Luke nº 131 - Septiembre 2011

El cementerio judío

Enrique Gutiérrez Ordorika

Y su Majestad la Ceniza
se posó levemente en el trono abandonado

Jaroslav Seifert

I
Noticias de Isaac

Sestean los poemas de amor y leo a Neruda en tarjetas postales. Lo encuentro envejecido. Los labios no le soportan los besos. El reuma le lástima las caricias. En unos soportales de Mala Strana, protegida de los arañazos de la lluvia, una Ludmila de ojos verdes se deja devorar las ingles por un poeta escrutador, que le susurra al oído: “Soy el más apto para ser odiado“. La lengua se baña desnuda en su nuca, esconde en la curvatura de la espalda la humedad de sus rencores. Un asesino sonámbulo y triste engrasa el alma de su pistola con aceite de almendras y unta la punta de las balas con saliva de víbora.
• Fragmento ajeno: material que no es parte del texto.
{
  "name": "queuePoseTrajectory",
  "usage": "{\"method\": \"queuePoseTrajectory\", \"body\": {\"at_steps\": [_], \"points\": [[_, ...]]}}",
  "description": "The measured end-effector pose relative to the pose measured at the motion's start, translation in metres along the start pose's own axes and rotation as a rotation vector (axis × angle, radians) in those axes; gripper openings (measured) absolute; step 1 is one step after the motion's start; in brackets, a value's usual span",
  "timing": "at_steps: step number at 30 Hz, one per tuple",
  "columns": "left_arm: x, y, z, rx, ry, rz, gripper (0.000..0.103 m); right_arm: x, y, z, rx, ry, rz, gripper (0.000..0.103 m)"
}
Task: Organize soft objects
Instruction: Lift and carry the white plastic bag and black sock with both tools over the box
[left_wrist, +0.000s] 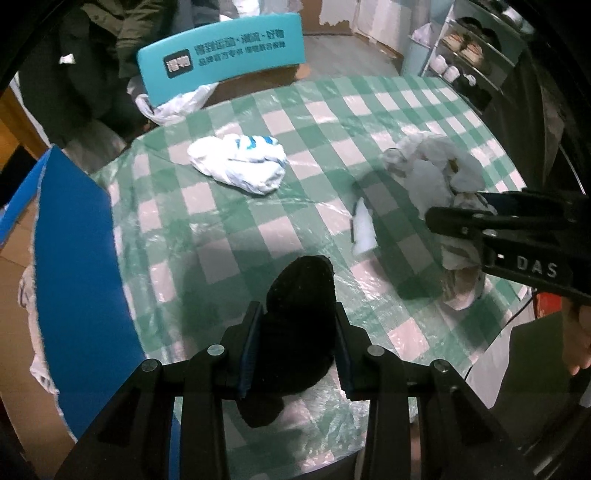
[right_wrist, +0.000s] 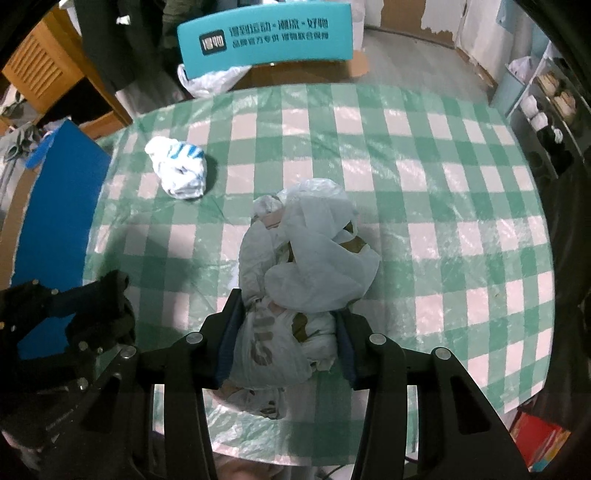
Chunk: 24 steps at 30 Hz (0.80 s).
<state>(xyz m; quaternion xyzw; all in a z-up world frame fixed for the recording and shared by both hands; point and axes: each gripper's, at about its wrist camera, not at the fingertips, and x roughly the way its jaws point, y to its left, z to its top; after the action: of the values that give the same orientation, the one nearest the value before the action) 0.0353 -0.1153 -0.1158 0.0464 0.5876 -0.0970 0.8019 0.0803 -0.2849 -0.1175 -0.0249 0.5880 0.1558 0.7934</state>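
In the left wrist view my left gripper (left_wrist: 297, 310) is shut on a black soft cloth (left_wrist: 301, 288) that sticks out past the fingertips and hangs below them, lifted off the green checked table (left_wrist: 369, 110). In the right wrist view my right gripper (right_wrist: 288, 306) is shut on a crumpled bundle of white plastic bags (right_wrist: 314, 251), also raised. The right gripper (left_wrist: 458, 206) shows at the left view's right edge with the bags (left_wrist: 432, 173). A white bundle with blue stripes (left_wrist: 240, 162) (right_wrist: 179, 170) lies on the table's far left part.
A small white piece (left_wrist: 364, 229) lies on the cloth between the grippers. A blue box flap (left_wrist: 74, 258) stands at the table's left edge. Beyond the far edge is a teal chair back (left_wrist: 221, 55) with a plastic bag (left_wrist: 173, 107). A shoe shelf (left_wrist: 469, 48) stands at the far right.
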Motion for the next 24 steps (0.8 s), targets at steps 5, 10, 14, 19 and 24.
{"method": "queuePoseTrajectory", "body": {"at_steps": [5, 10, 14, 19, 24], "points": [[-0.014, 0.008, 0.007, -0.02, -0.03, 0.011, 0.036, -0.017, 0.008, 0.003, -0.026, -0.052, 0.003, 0.044], [-0.03, 0.012, 0.012, -0.027, -0.07, 0.015, 0.036, -0.037, 0.014, 0.007, -0.046, -0.101, 0.017, 0.044], [-0.043, 0.014, 0.013, -0.029, -0.095, 0.013, 0.036, -0.048, 0.019, 0.011, -0.053, -0.135, 0.035, 0.044], [-0.055, 0.018, 0.013, -0.029, -0.118, 0.011, 0.036, -0.062, 0.027, 0.016, -0.066, -0.174, 0.056, 0.044], [-0.066, 0.024, 0.013, -0.037, -0.144, 0.006, 0.036, -0.071, 0.035, 0.02, -0.078, -0.193, 0.071, 0.044]]}}
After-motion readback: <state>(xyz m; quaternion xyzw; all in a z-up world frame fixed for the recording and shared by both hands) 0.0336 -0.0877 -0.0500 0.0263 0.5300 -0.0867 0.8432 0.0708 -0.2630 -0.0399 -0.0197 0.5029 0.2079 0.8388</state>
Está escribiendo un réquiem para un amante generoso. Los avisos viajan en cartas con membretes azules: “Le comunicamos que no se ha conservado ningún manuscrito ni carnet de notas“. Le comunicamos que encontramos “la correa usada de una vieja sandalia” al pie de las ruinas de la torre que construimos con el ánimo de llegar al cielo. Paseo por la orilla derecha del Moldava. El castillo de Praga viste un sombrero de nubes. Tatiana, la muchacha de la bufanda roja, me sonríe. Le hacen gracia mis pies descalzos. Me cobra barato el esperma. Me plancha los calcetines. En una barcaza, emblanquecida por la nieve, embarcan corriente abajo mi cargamento de jadeos. Parte para Odessa, un puerto con aroma de alquitrán, al norte del más negro de los mares negros.

II
Un grano de polvo

El eremita se refugió en el desierto para desterrar lo superfluo. Para Dios lo superfluo, seguramente, es todo. Para el diablo, también el alma. Para el eremita, también él.

III
Levítico

Asoman brazos de mujeres sacudiendo trapos de polvo por las ventanas y Jonás Leví odia los sábados en los que el trajín femenino imita al dios que concentró todos sus desperdicios en un planeta al que no se ubica correctamente en el Génesis.

IV
La única certeza

Matusalén tardó 969 años en alcanzar la única certeza de la que estuvo plenamente seguro a lo largo de su dilatada existencia, y eso fue apenas un segundo antes de que supiera que ese día, sí, iba a morir.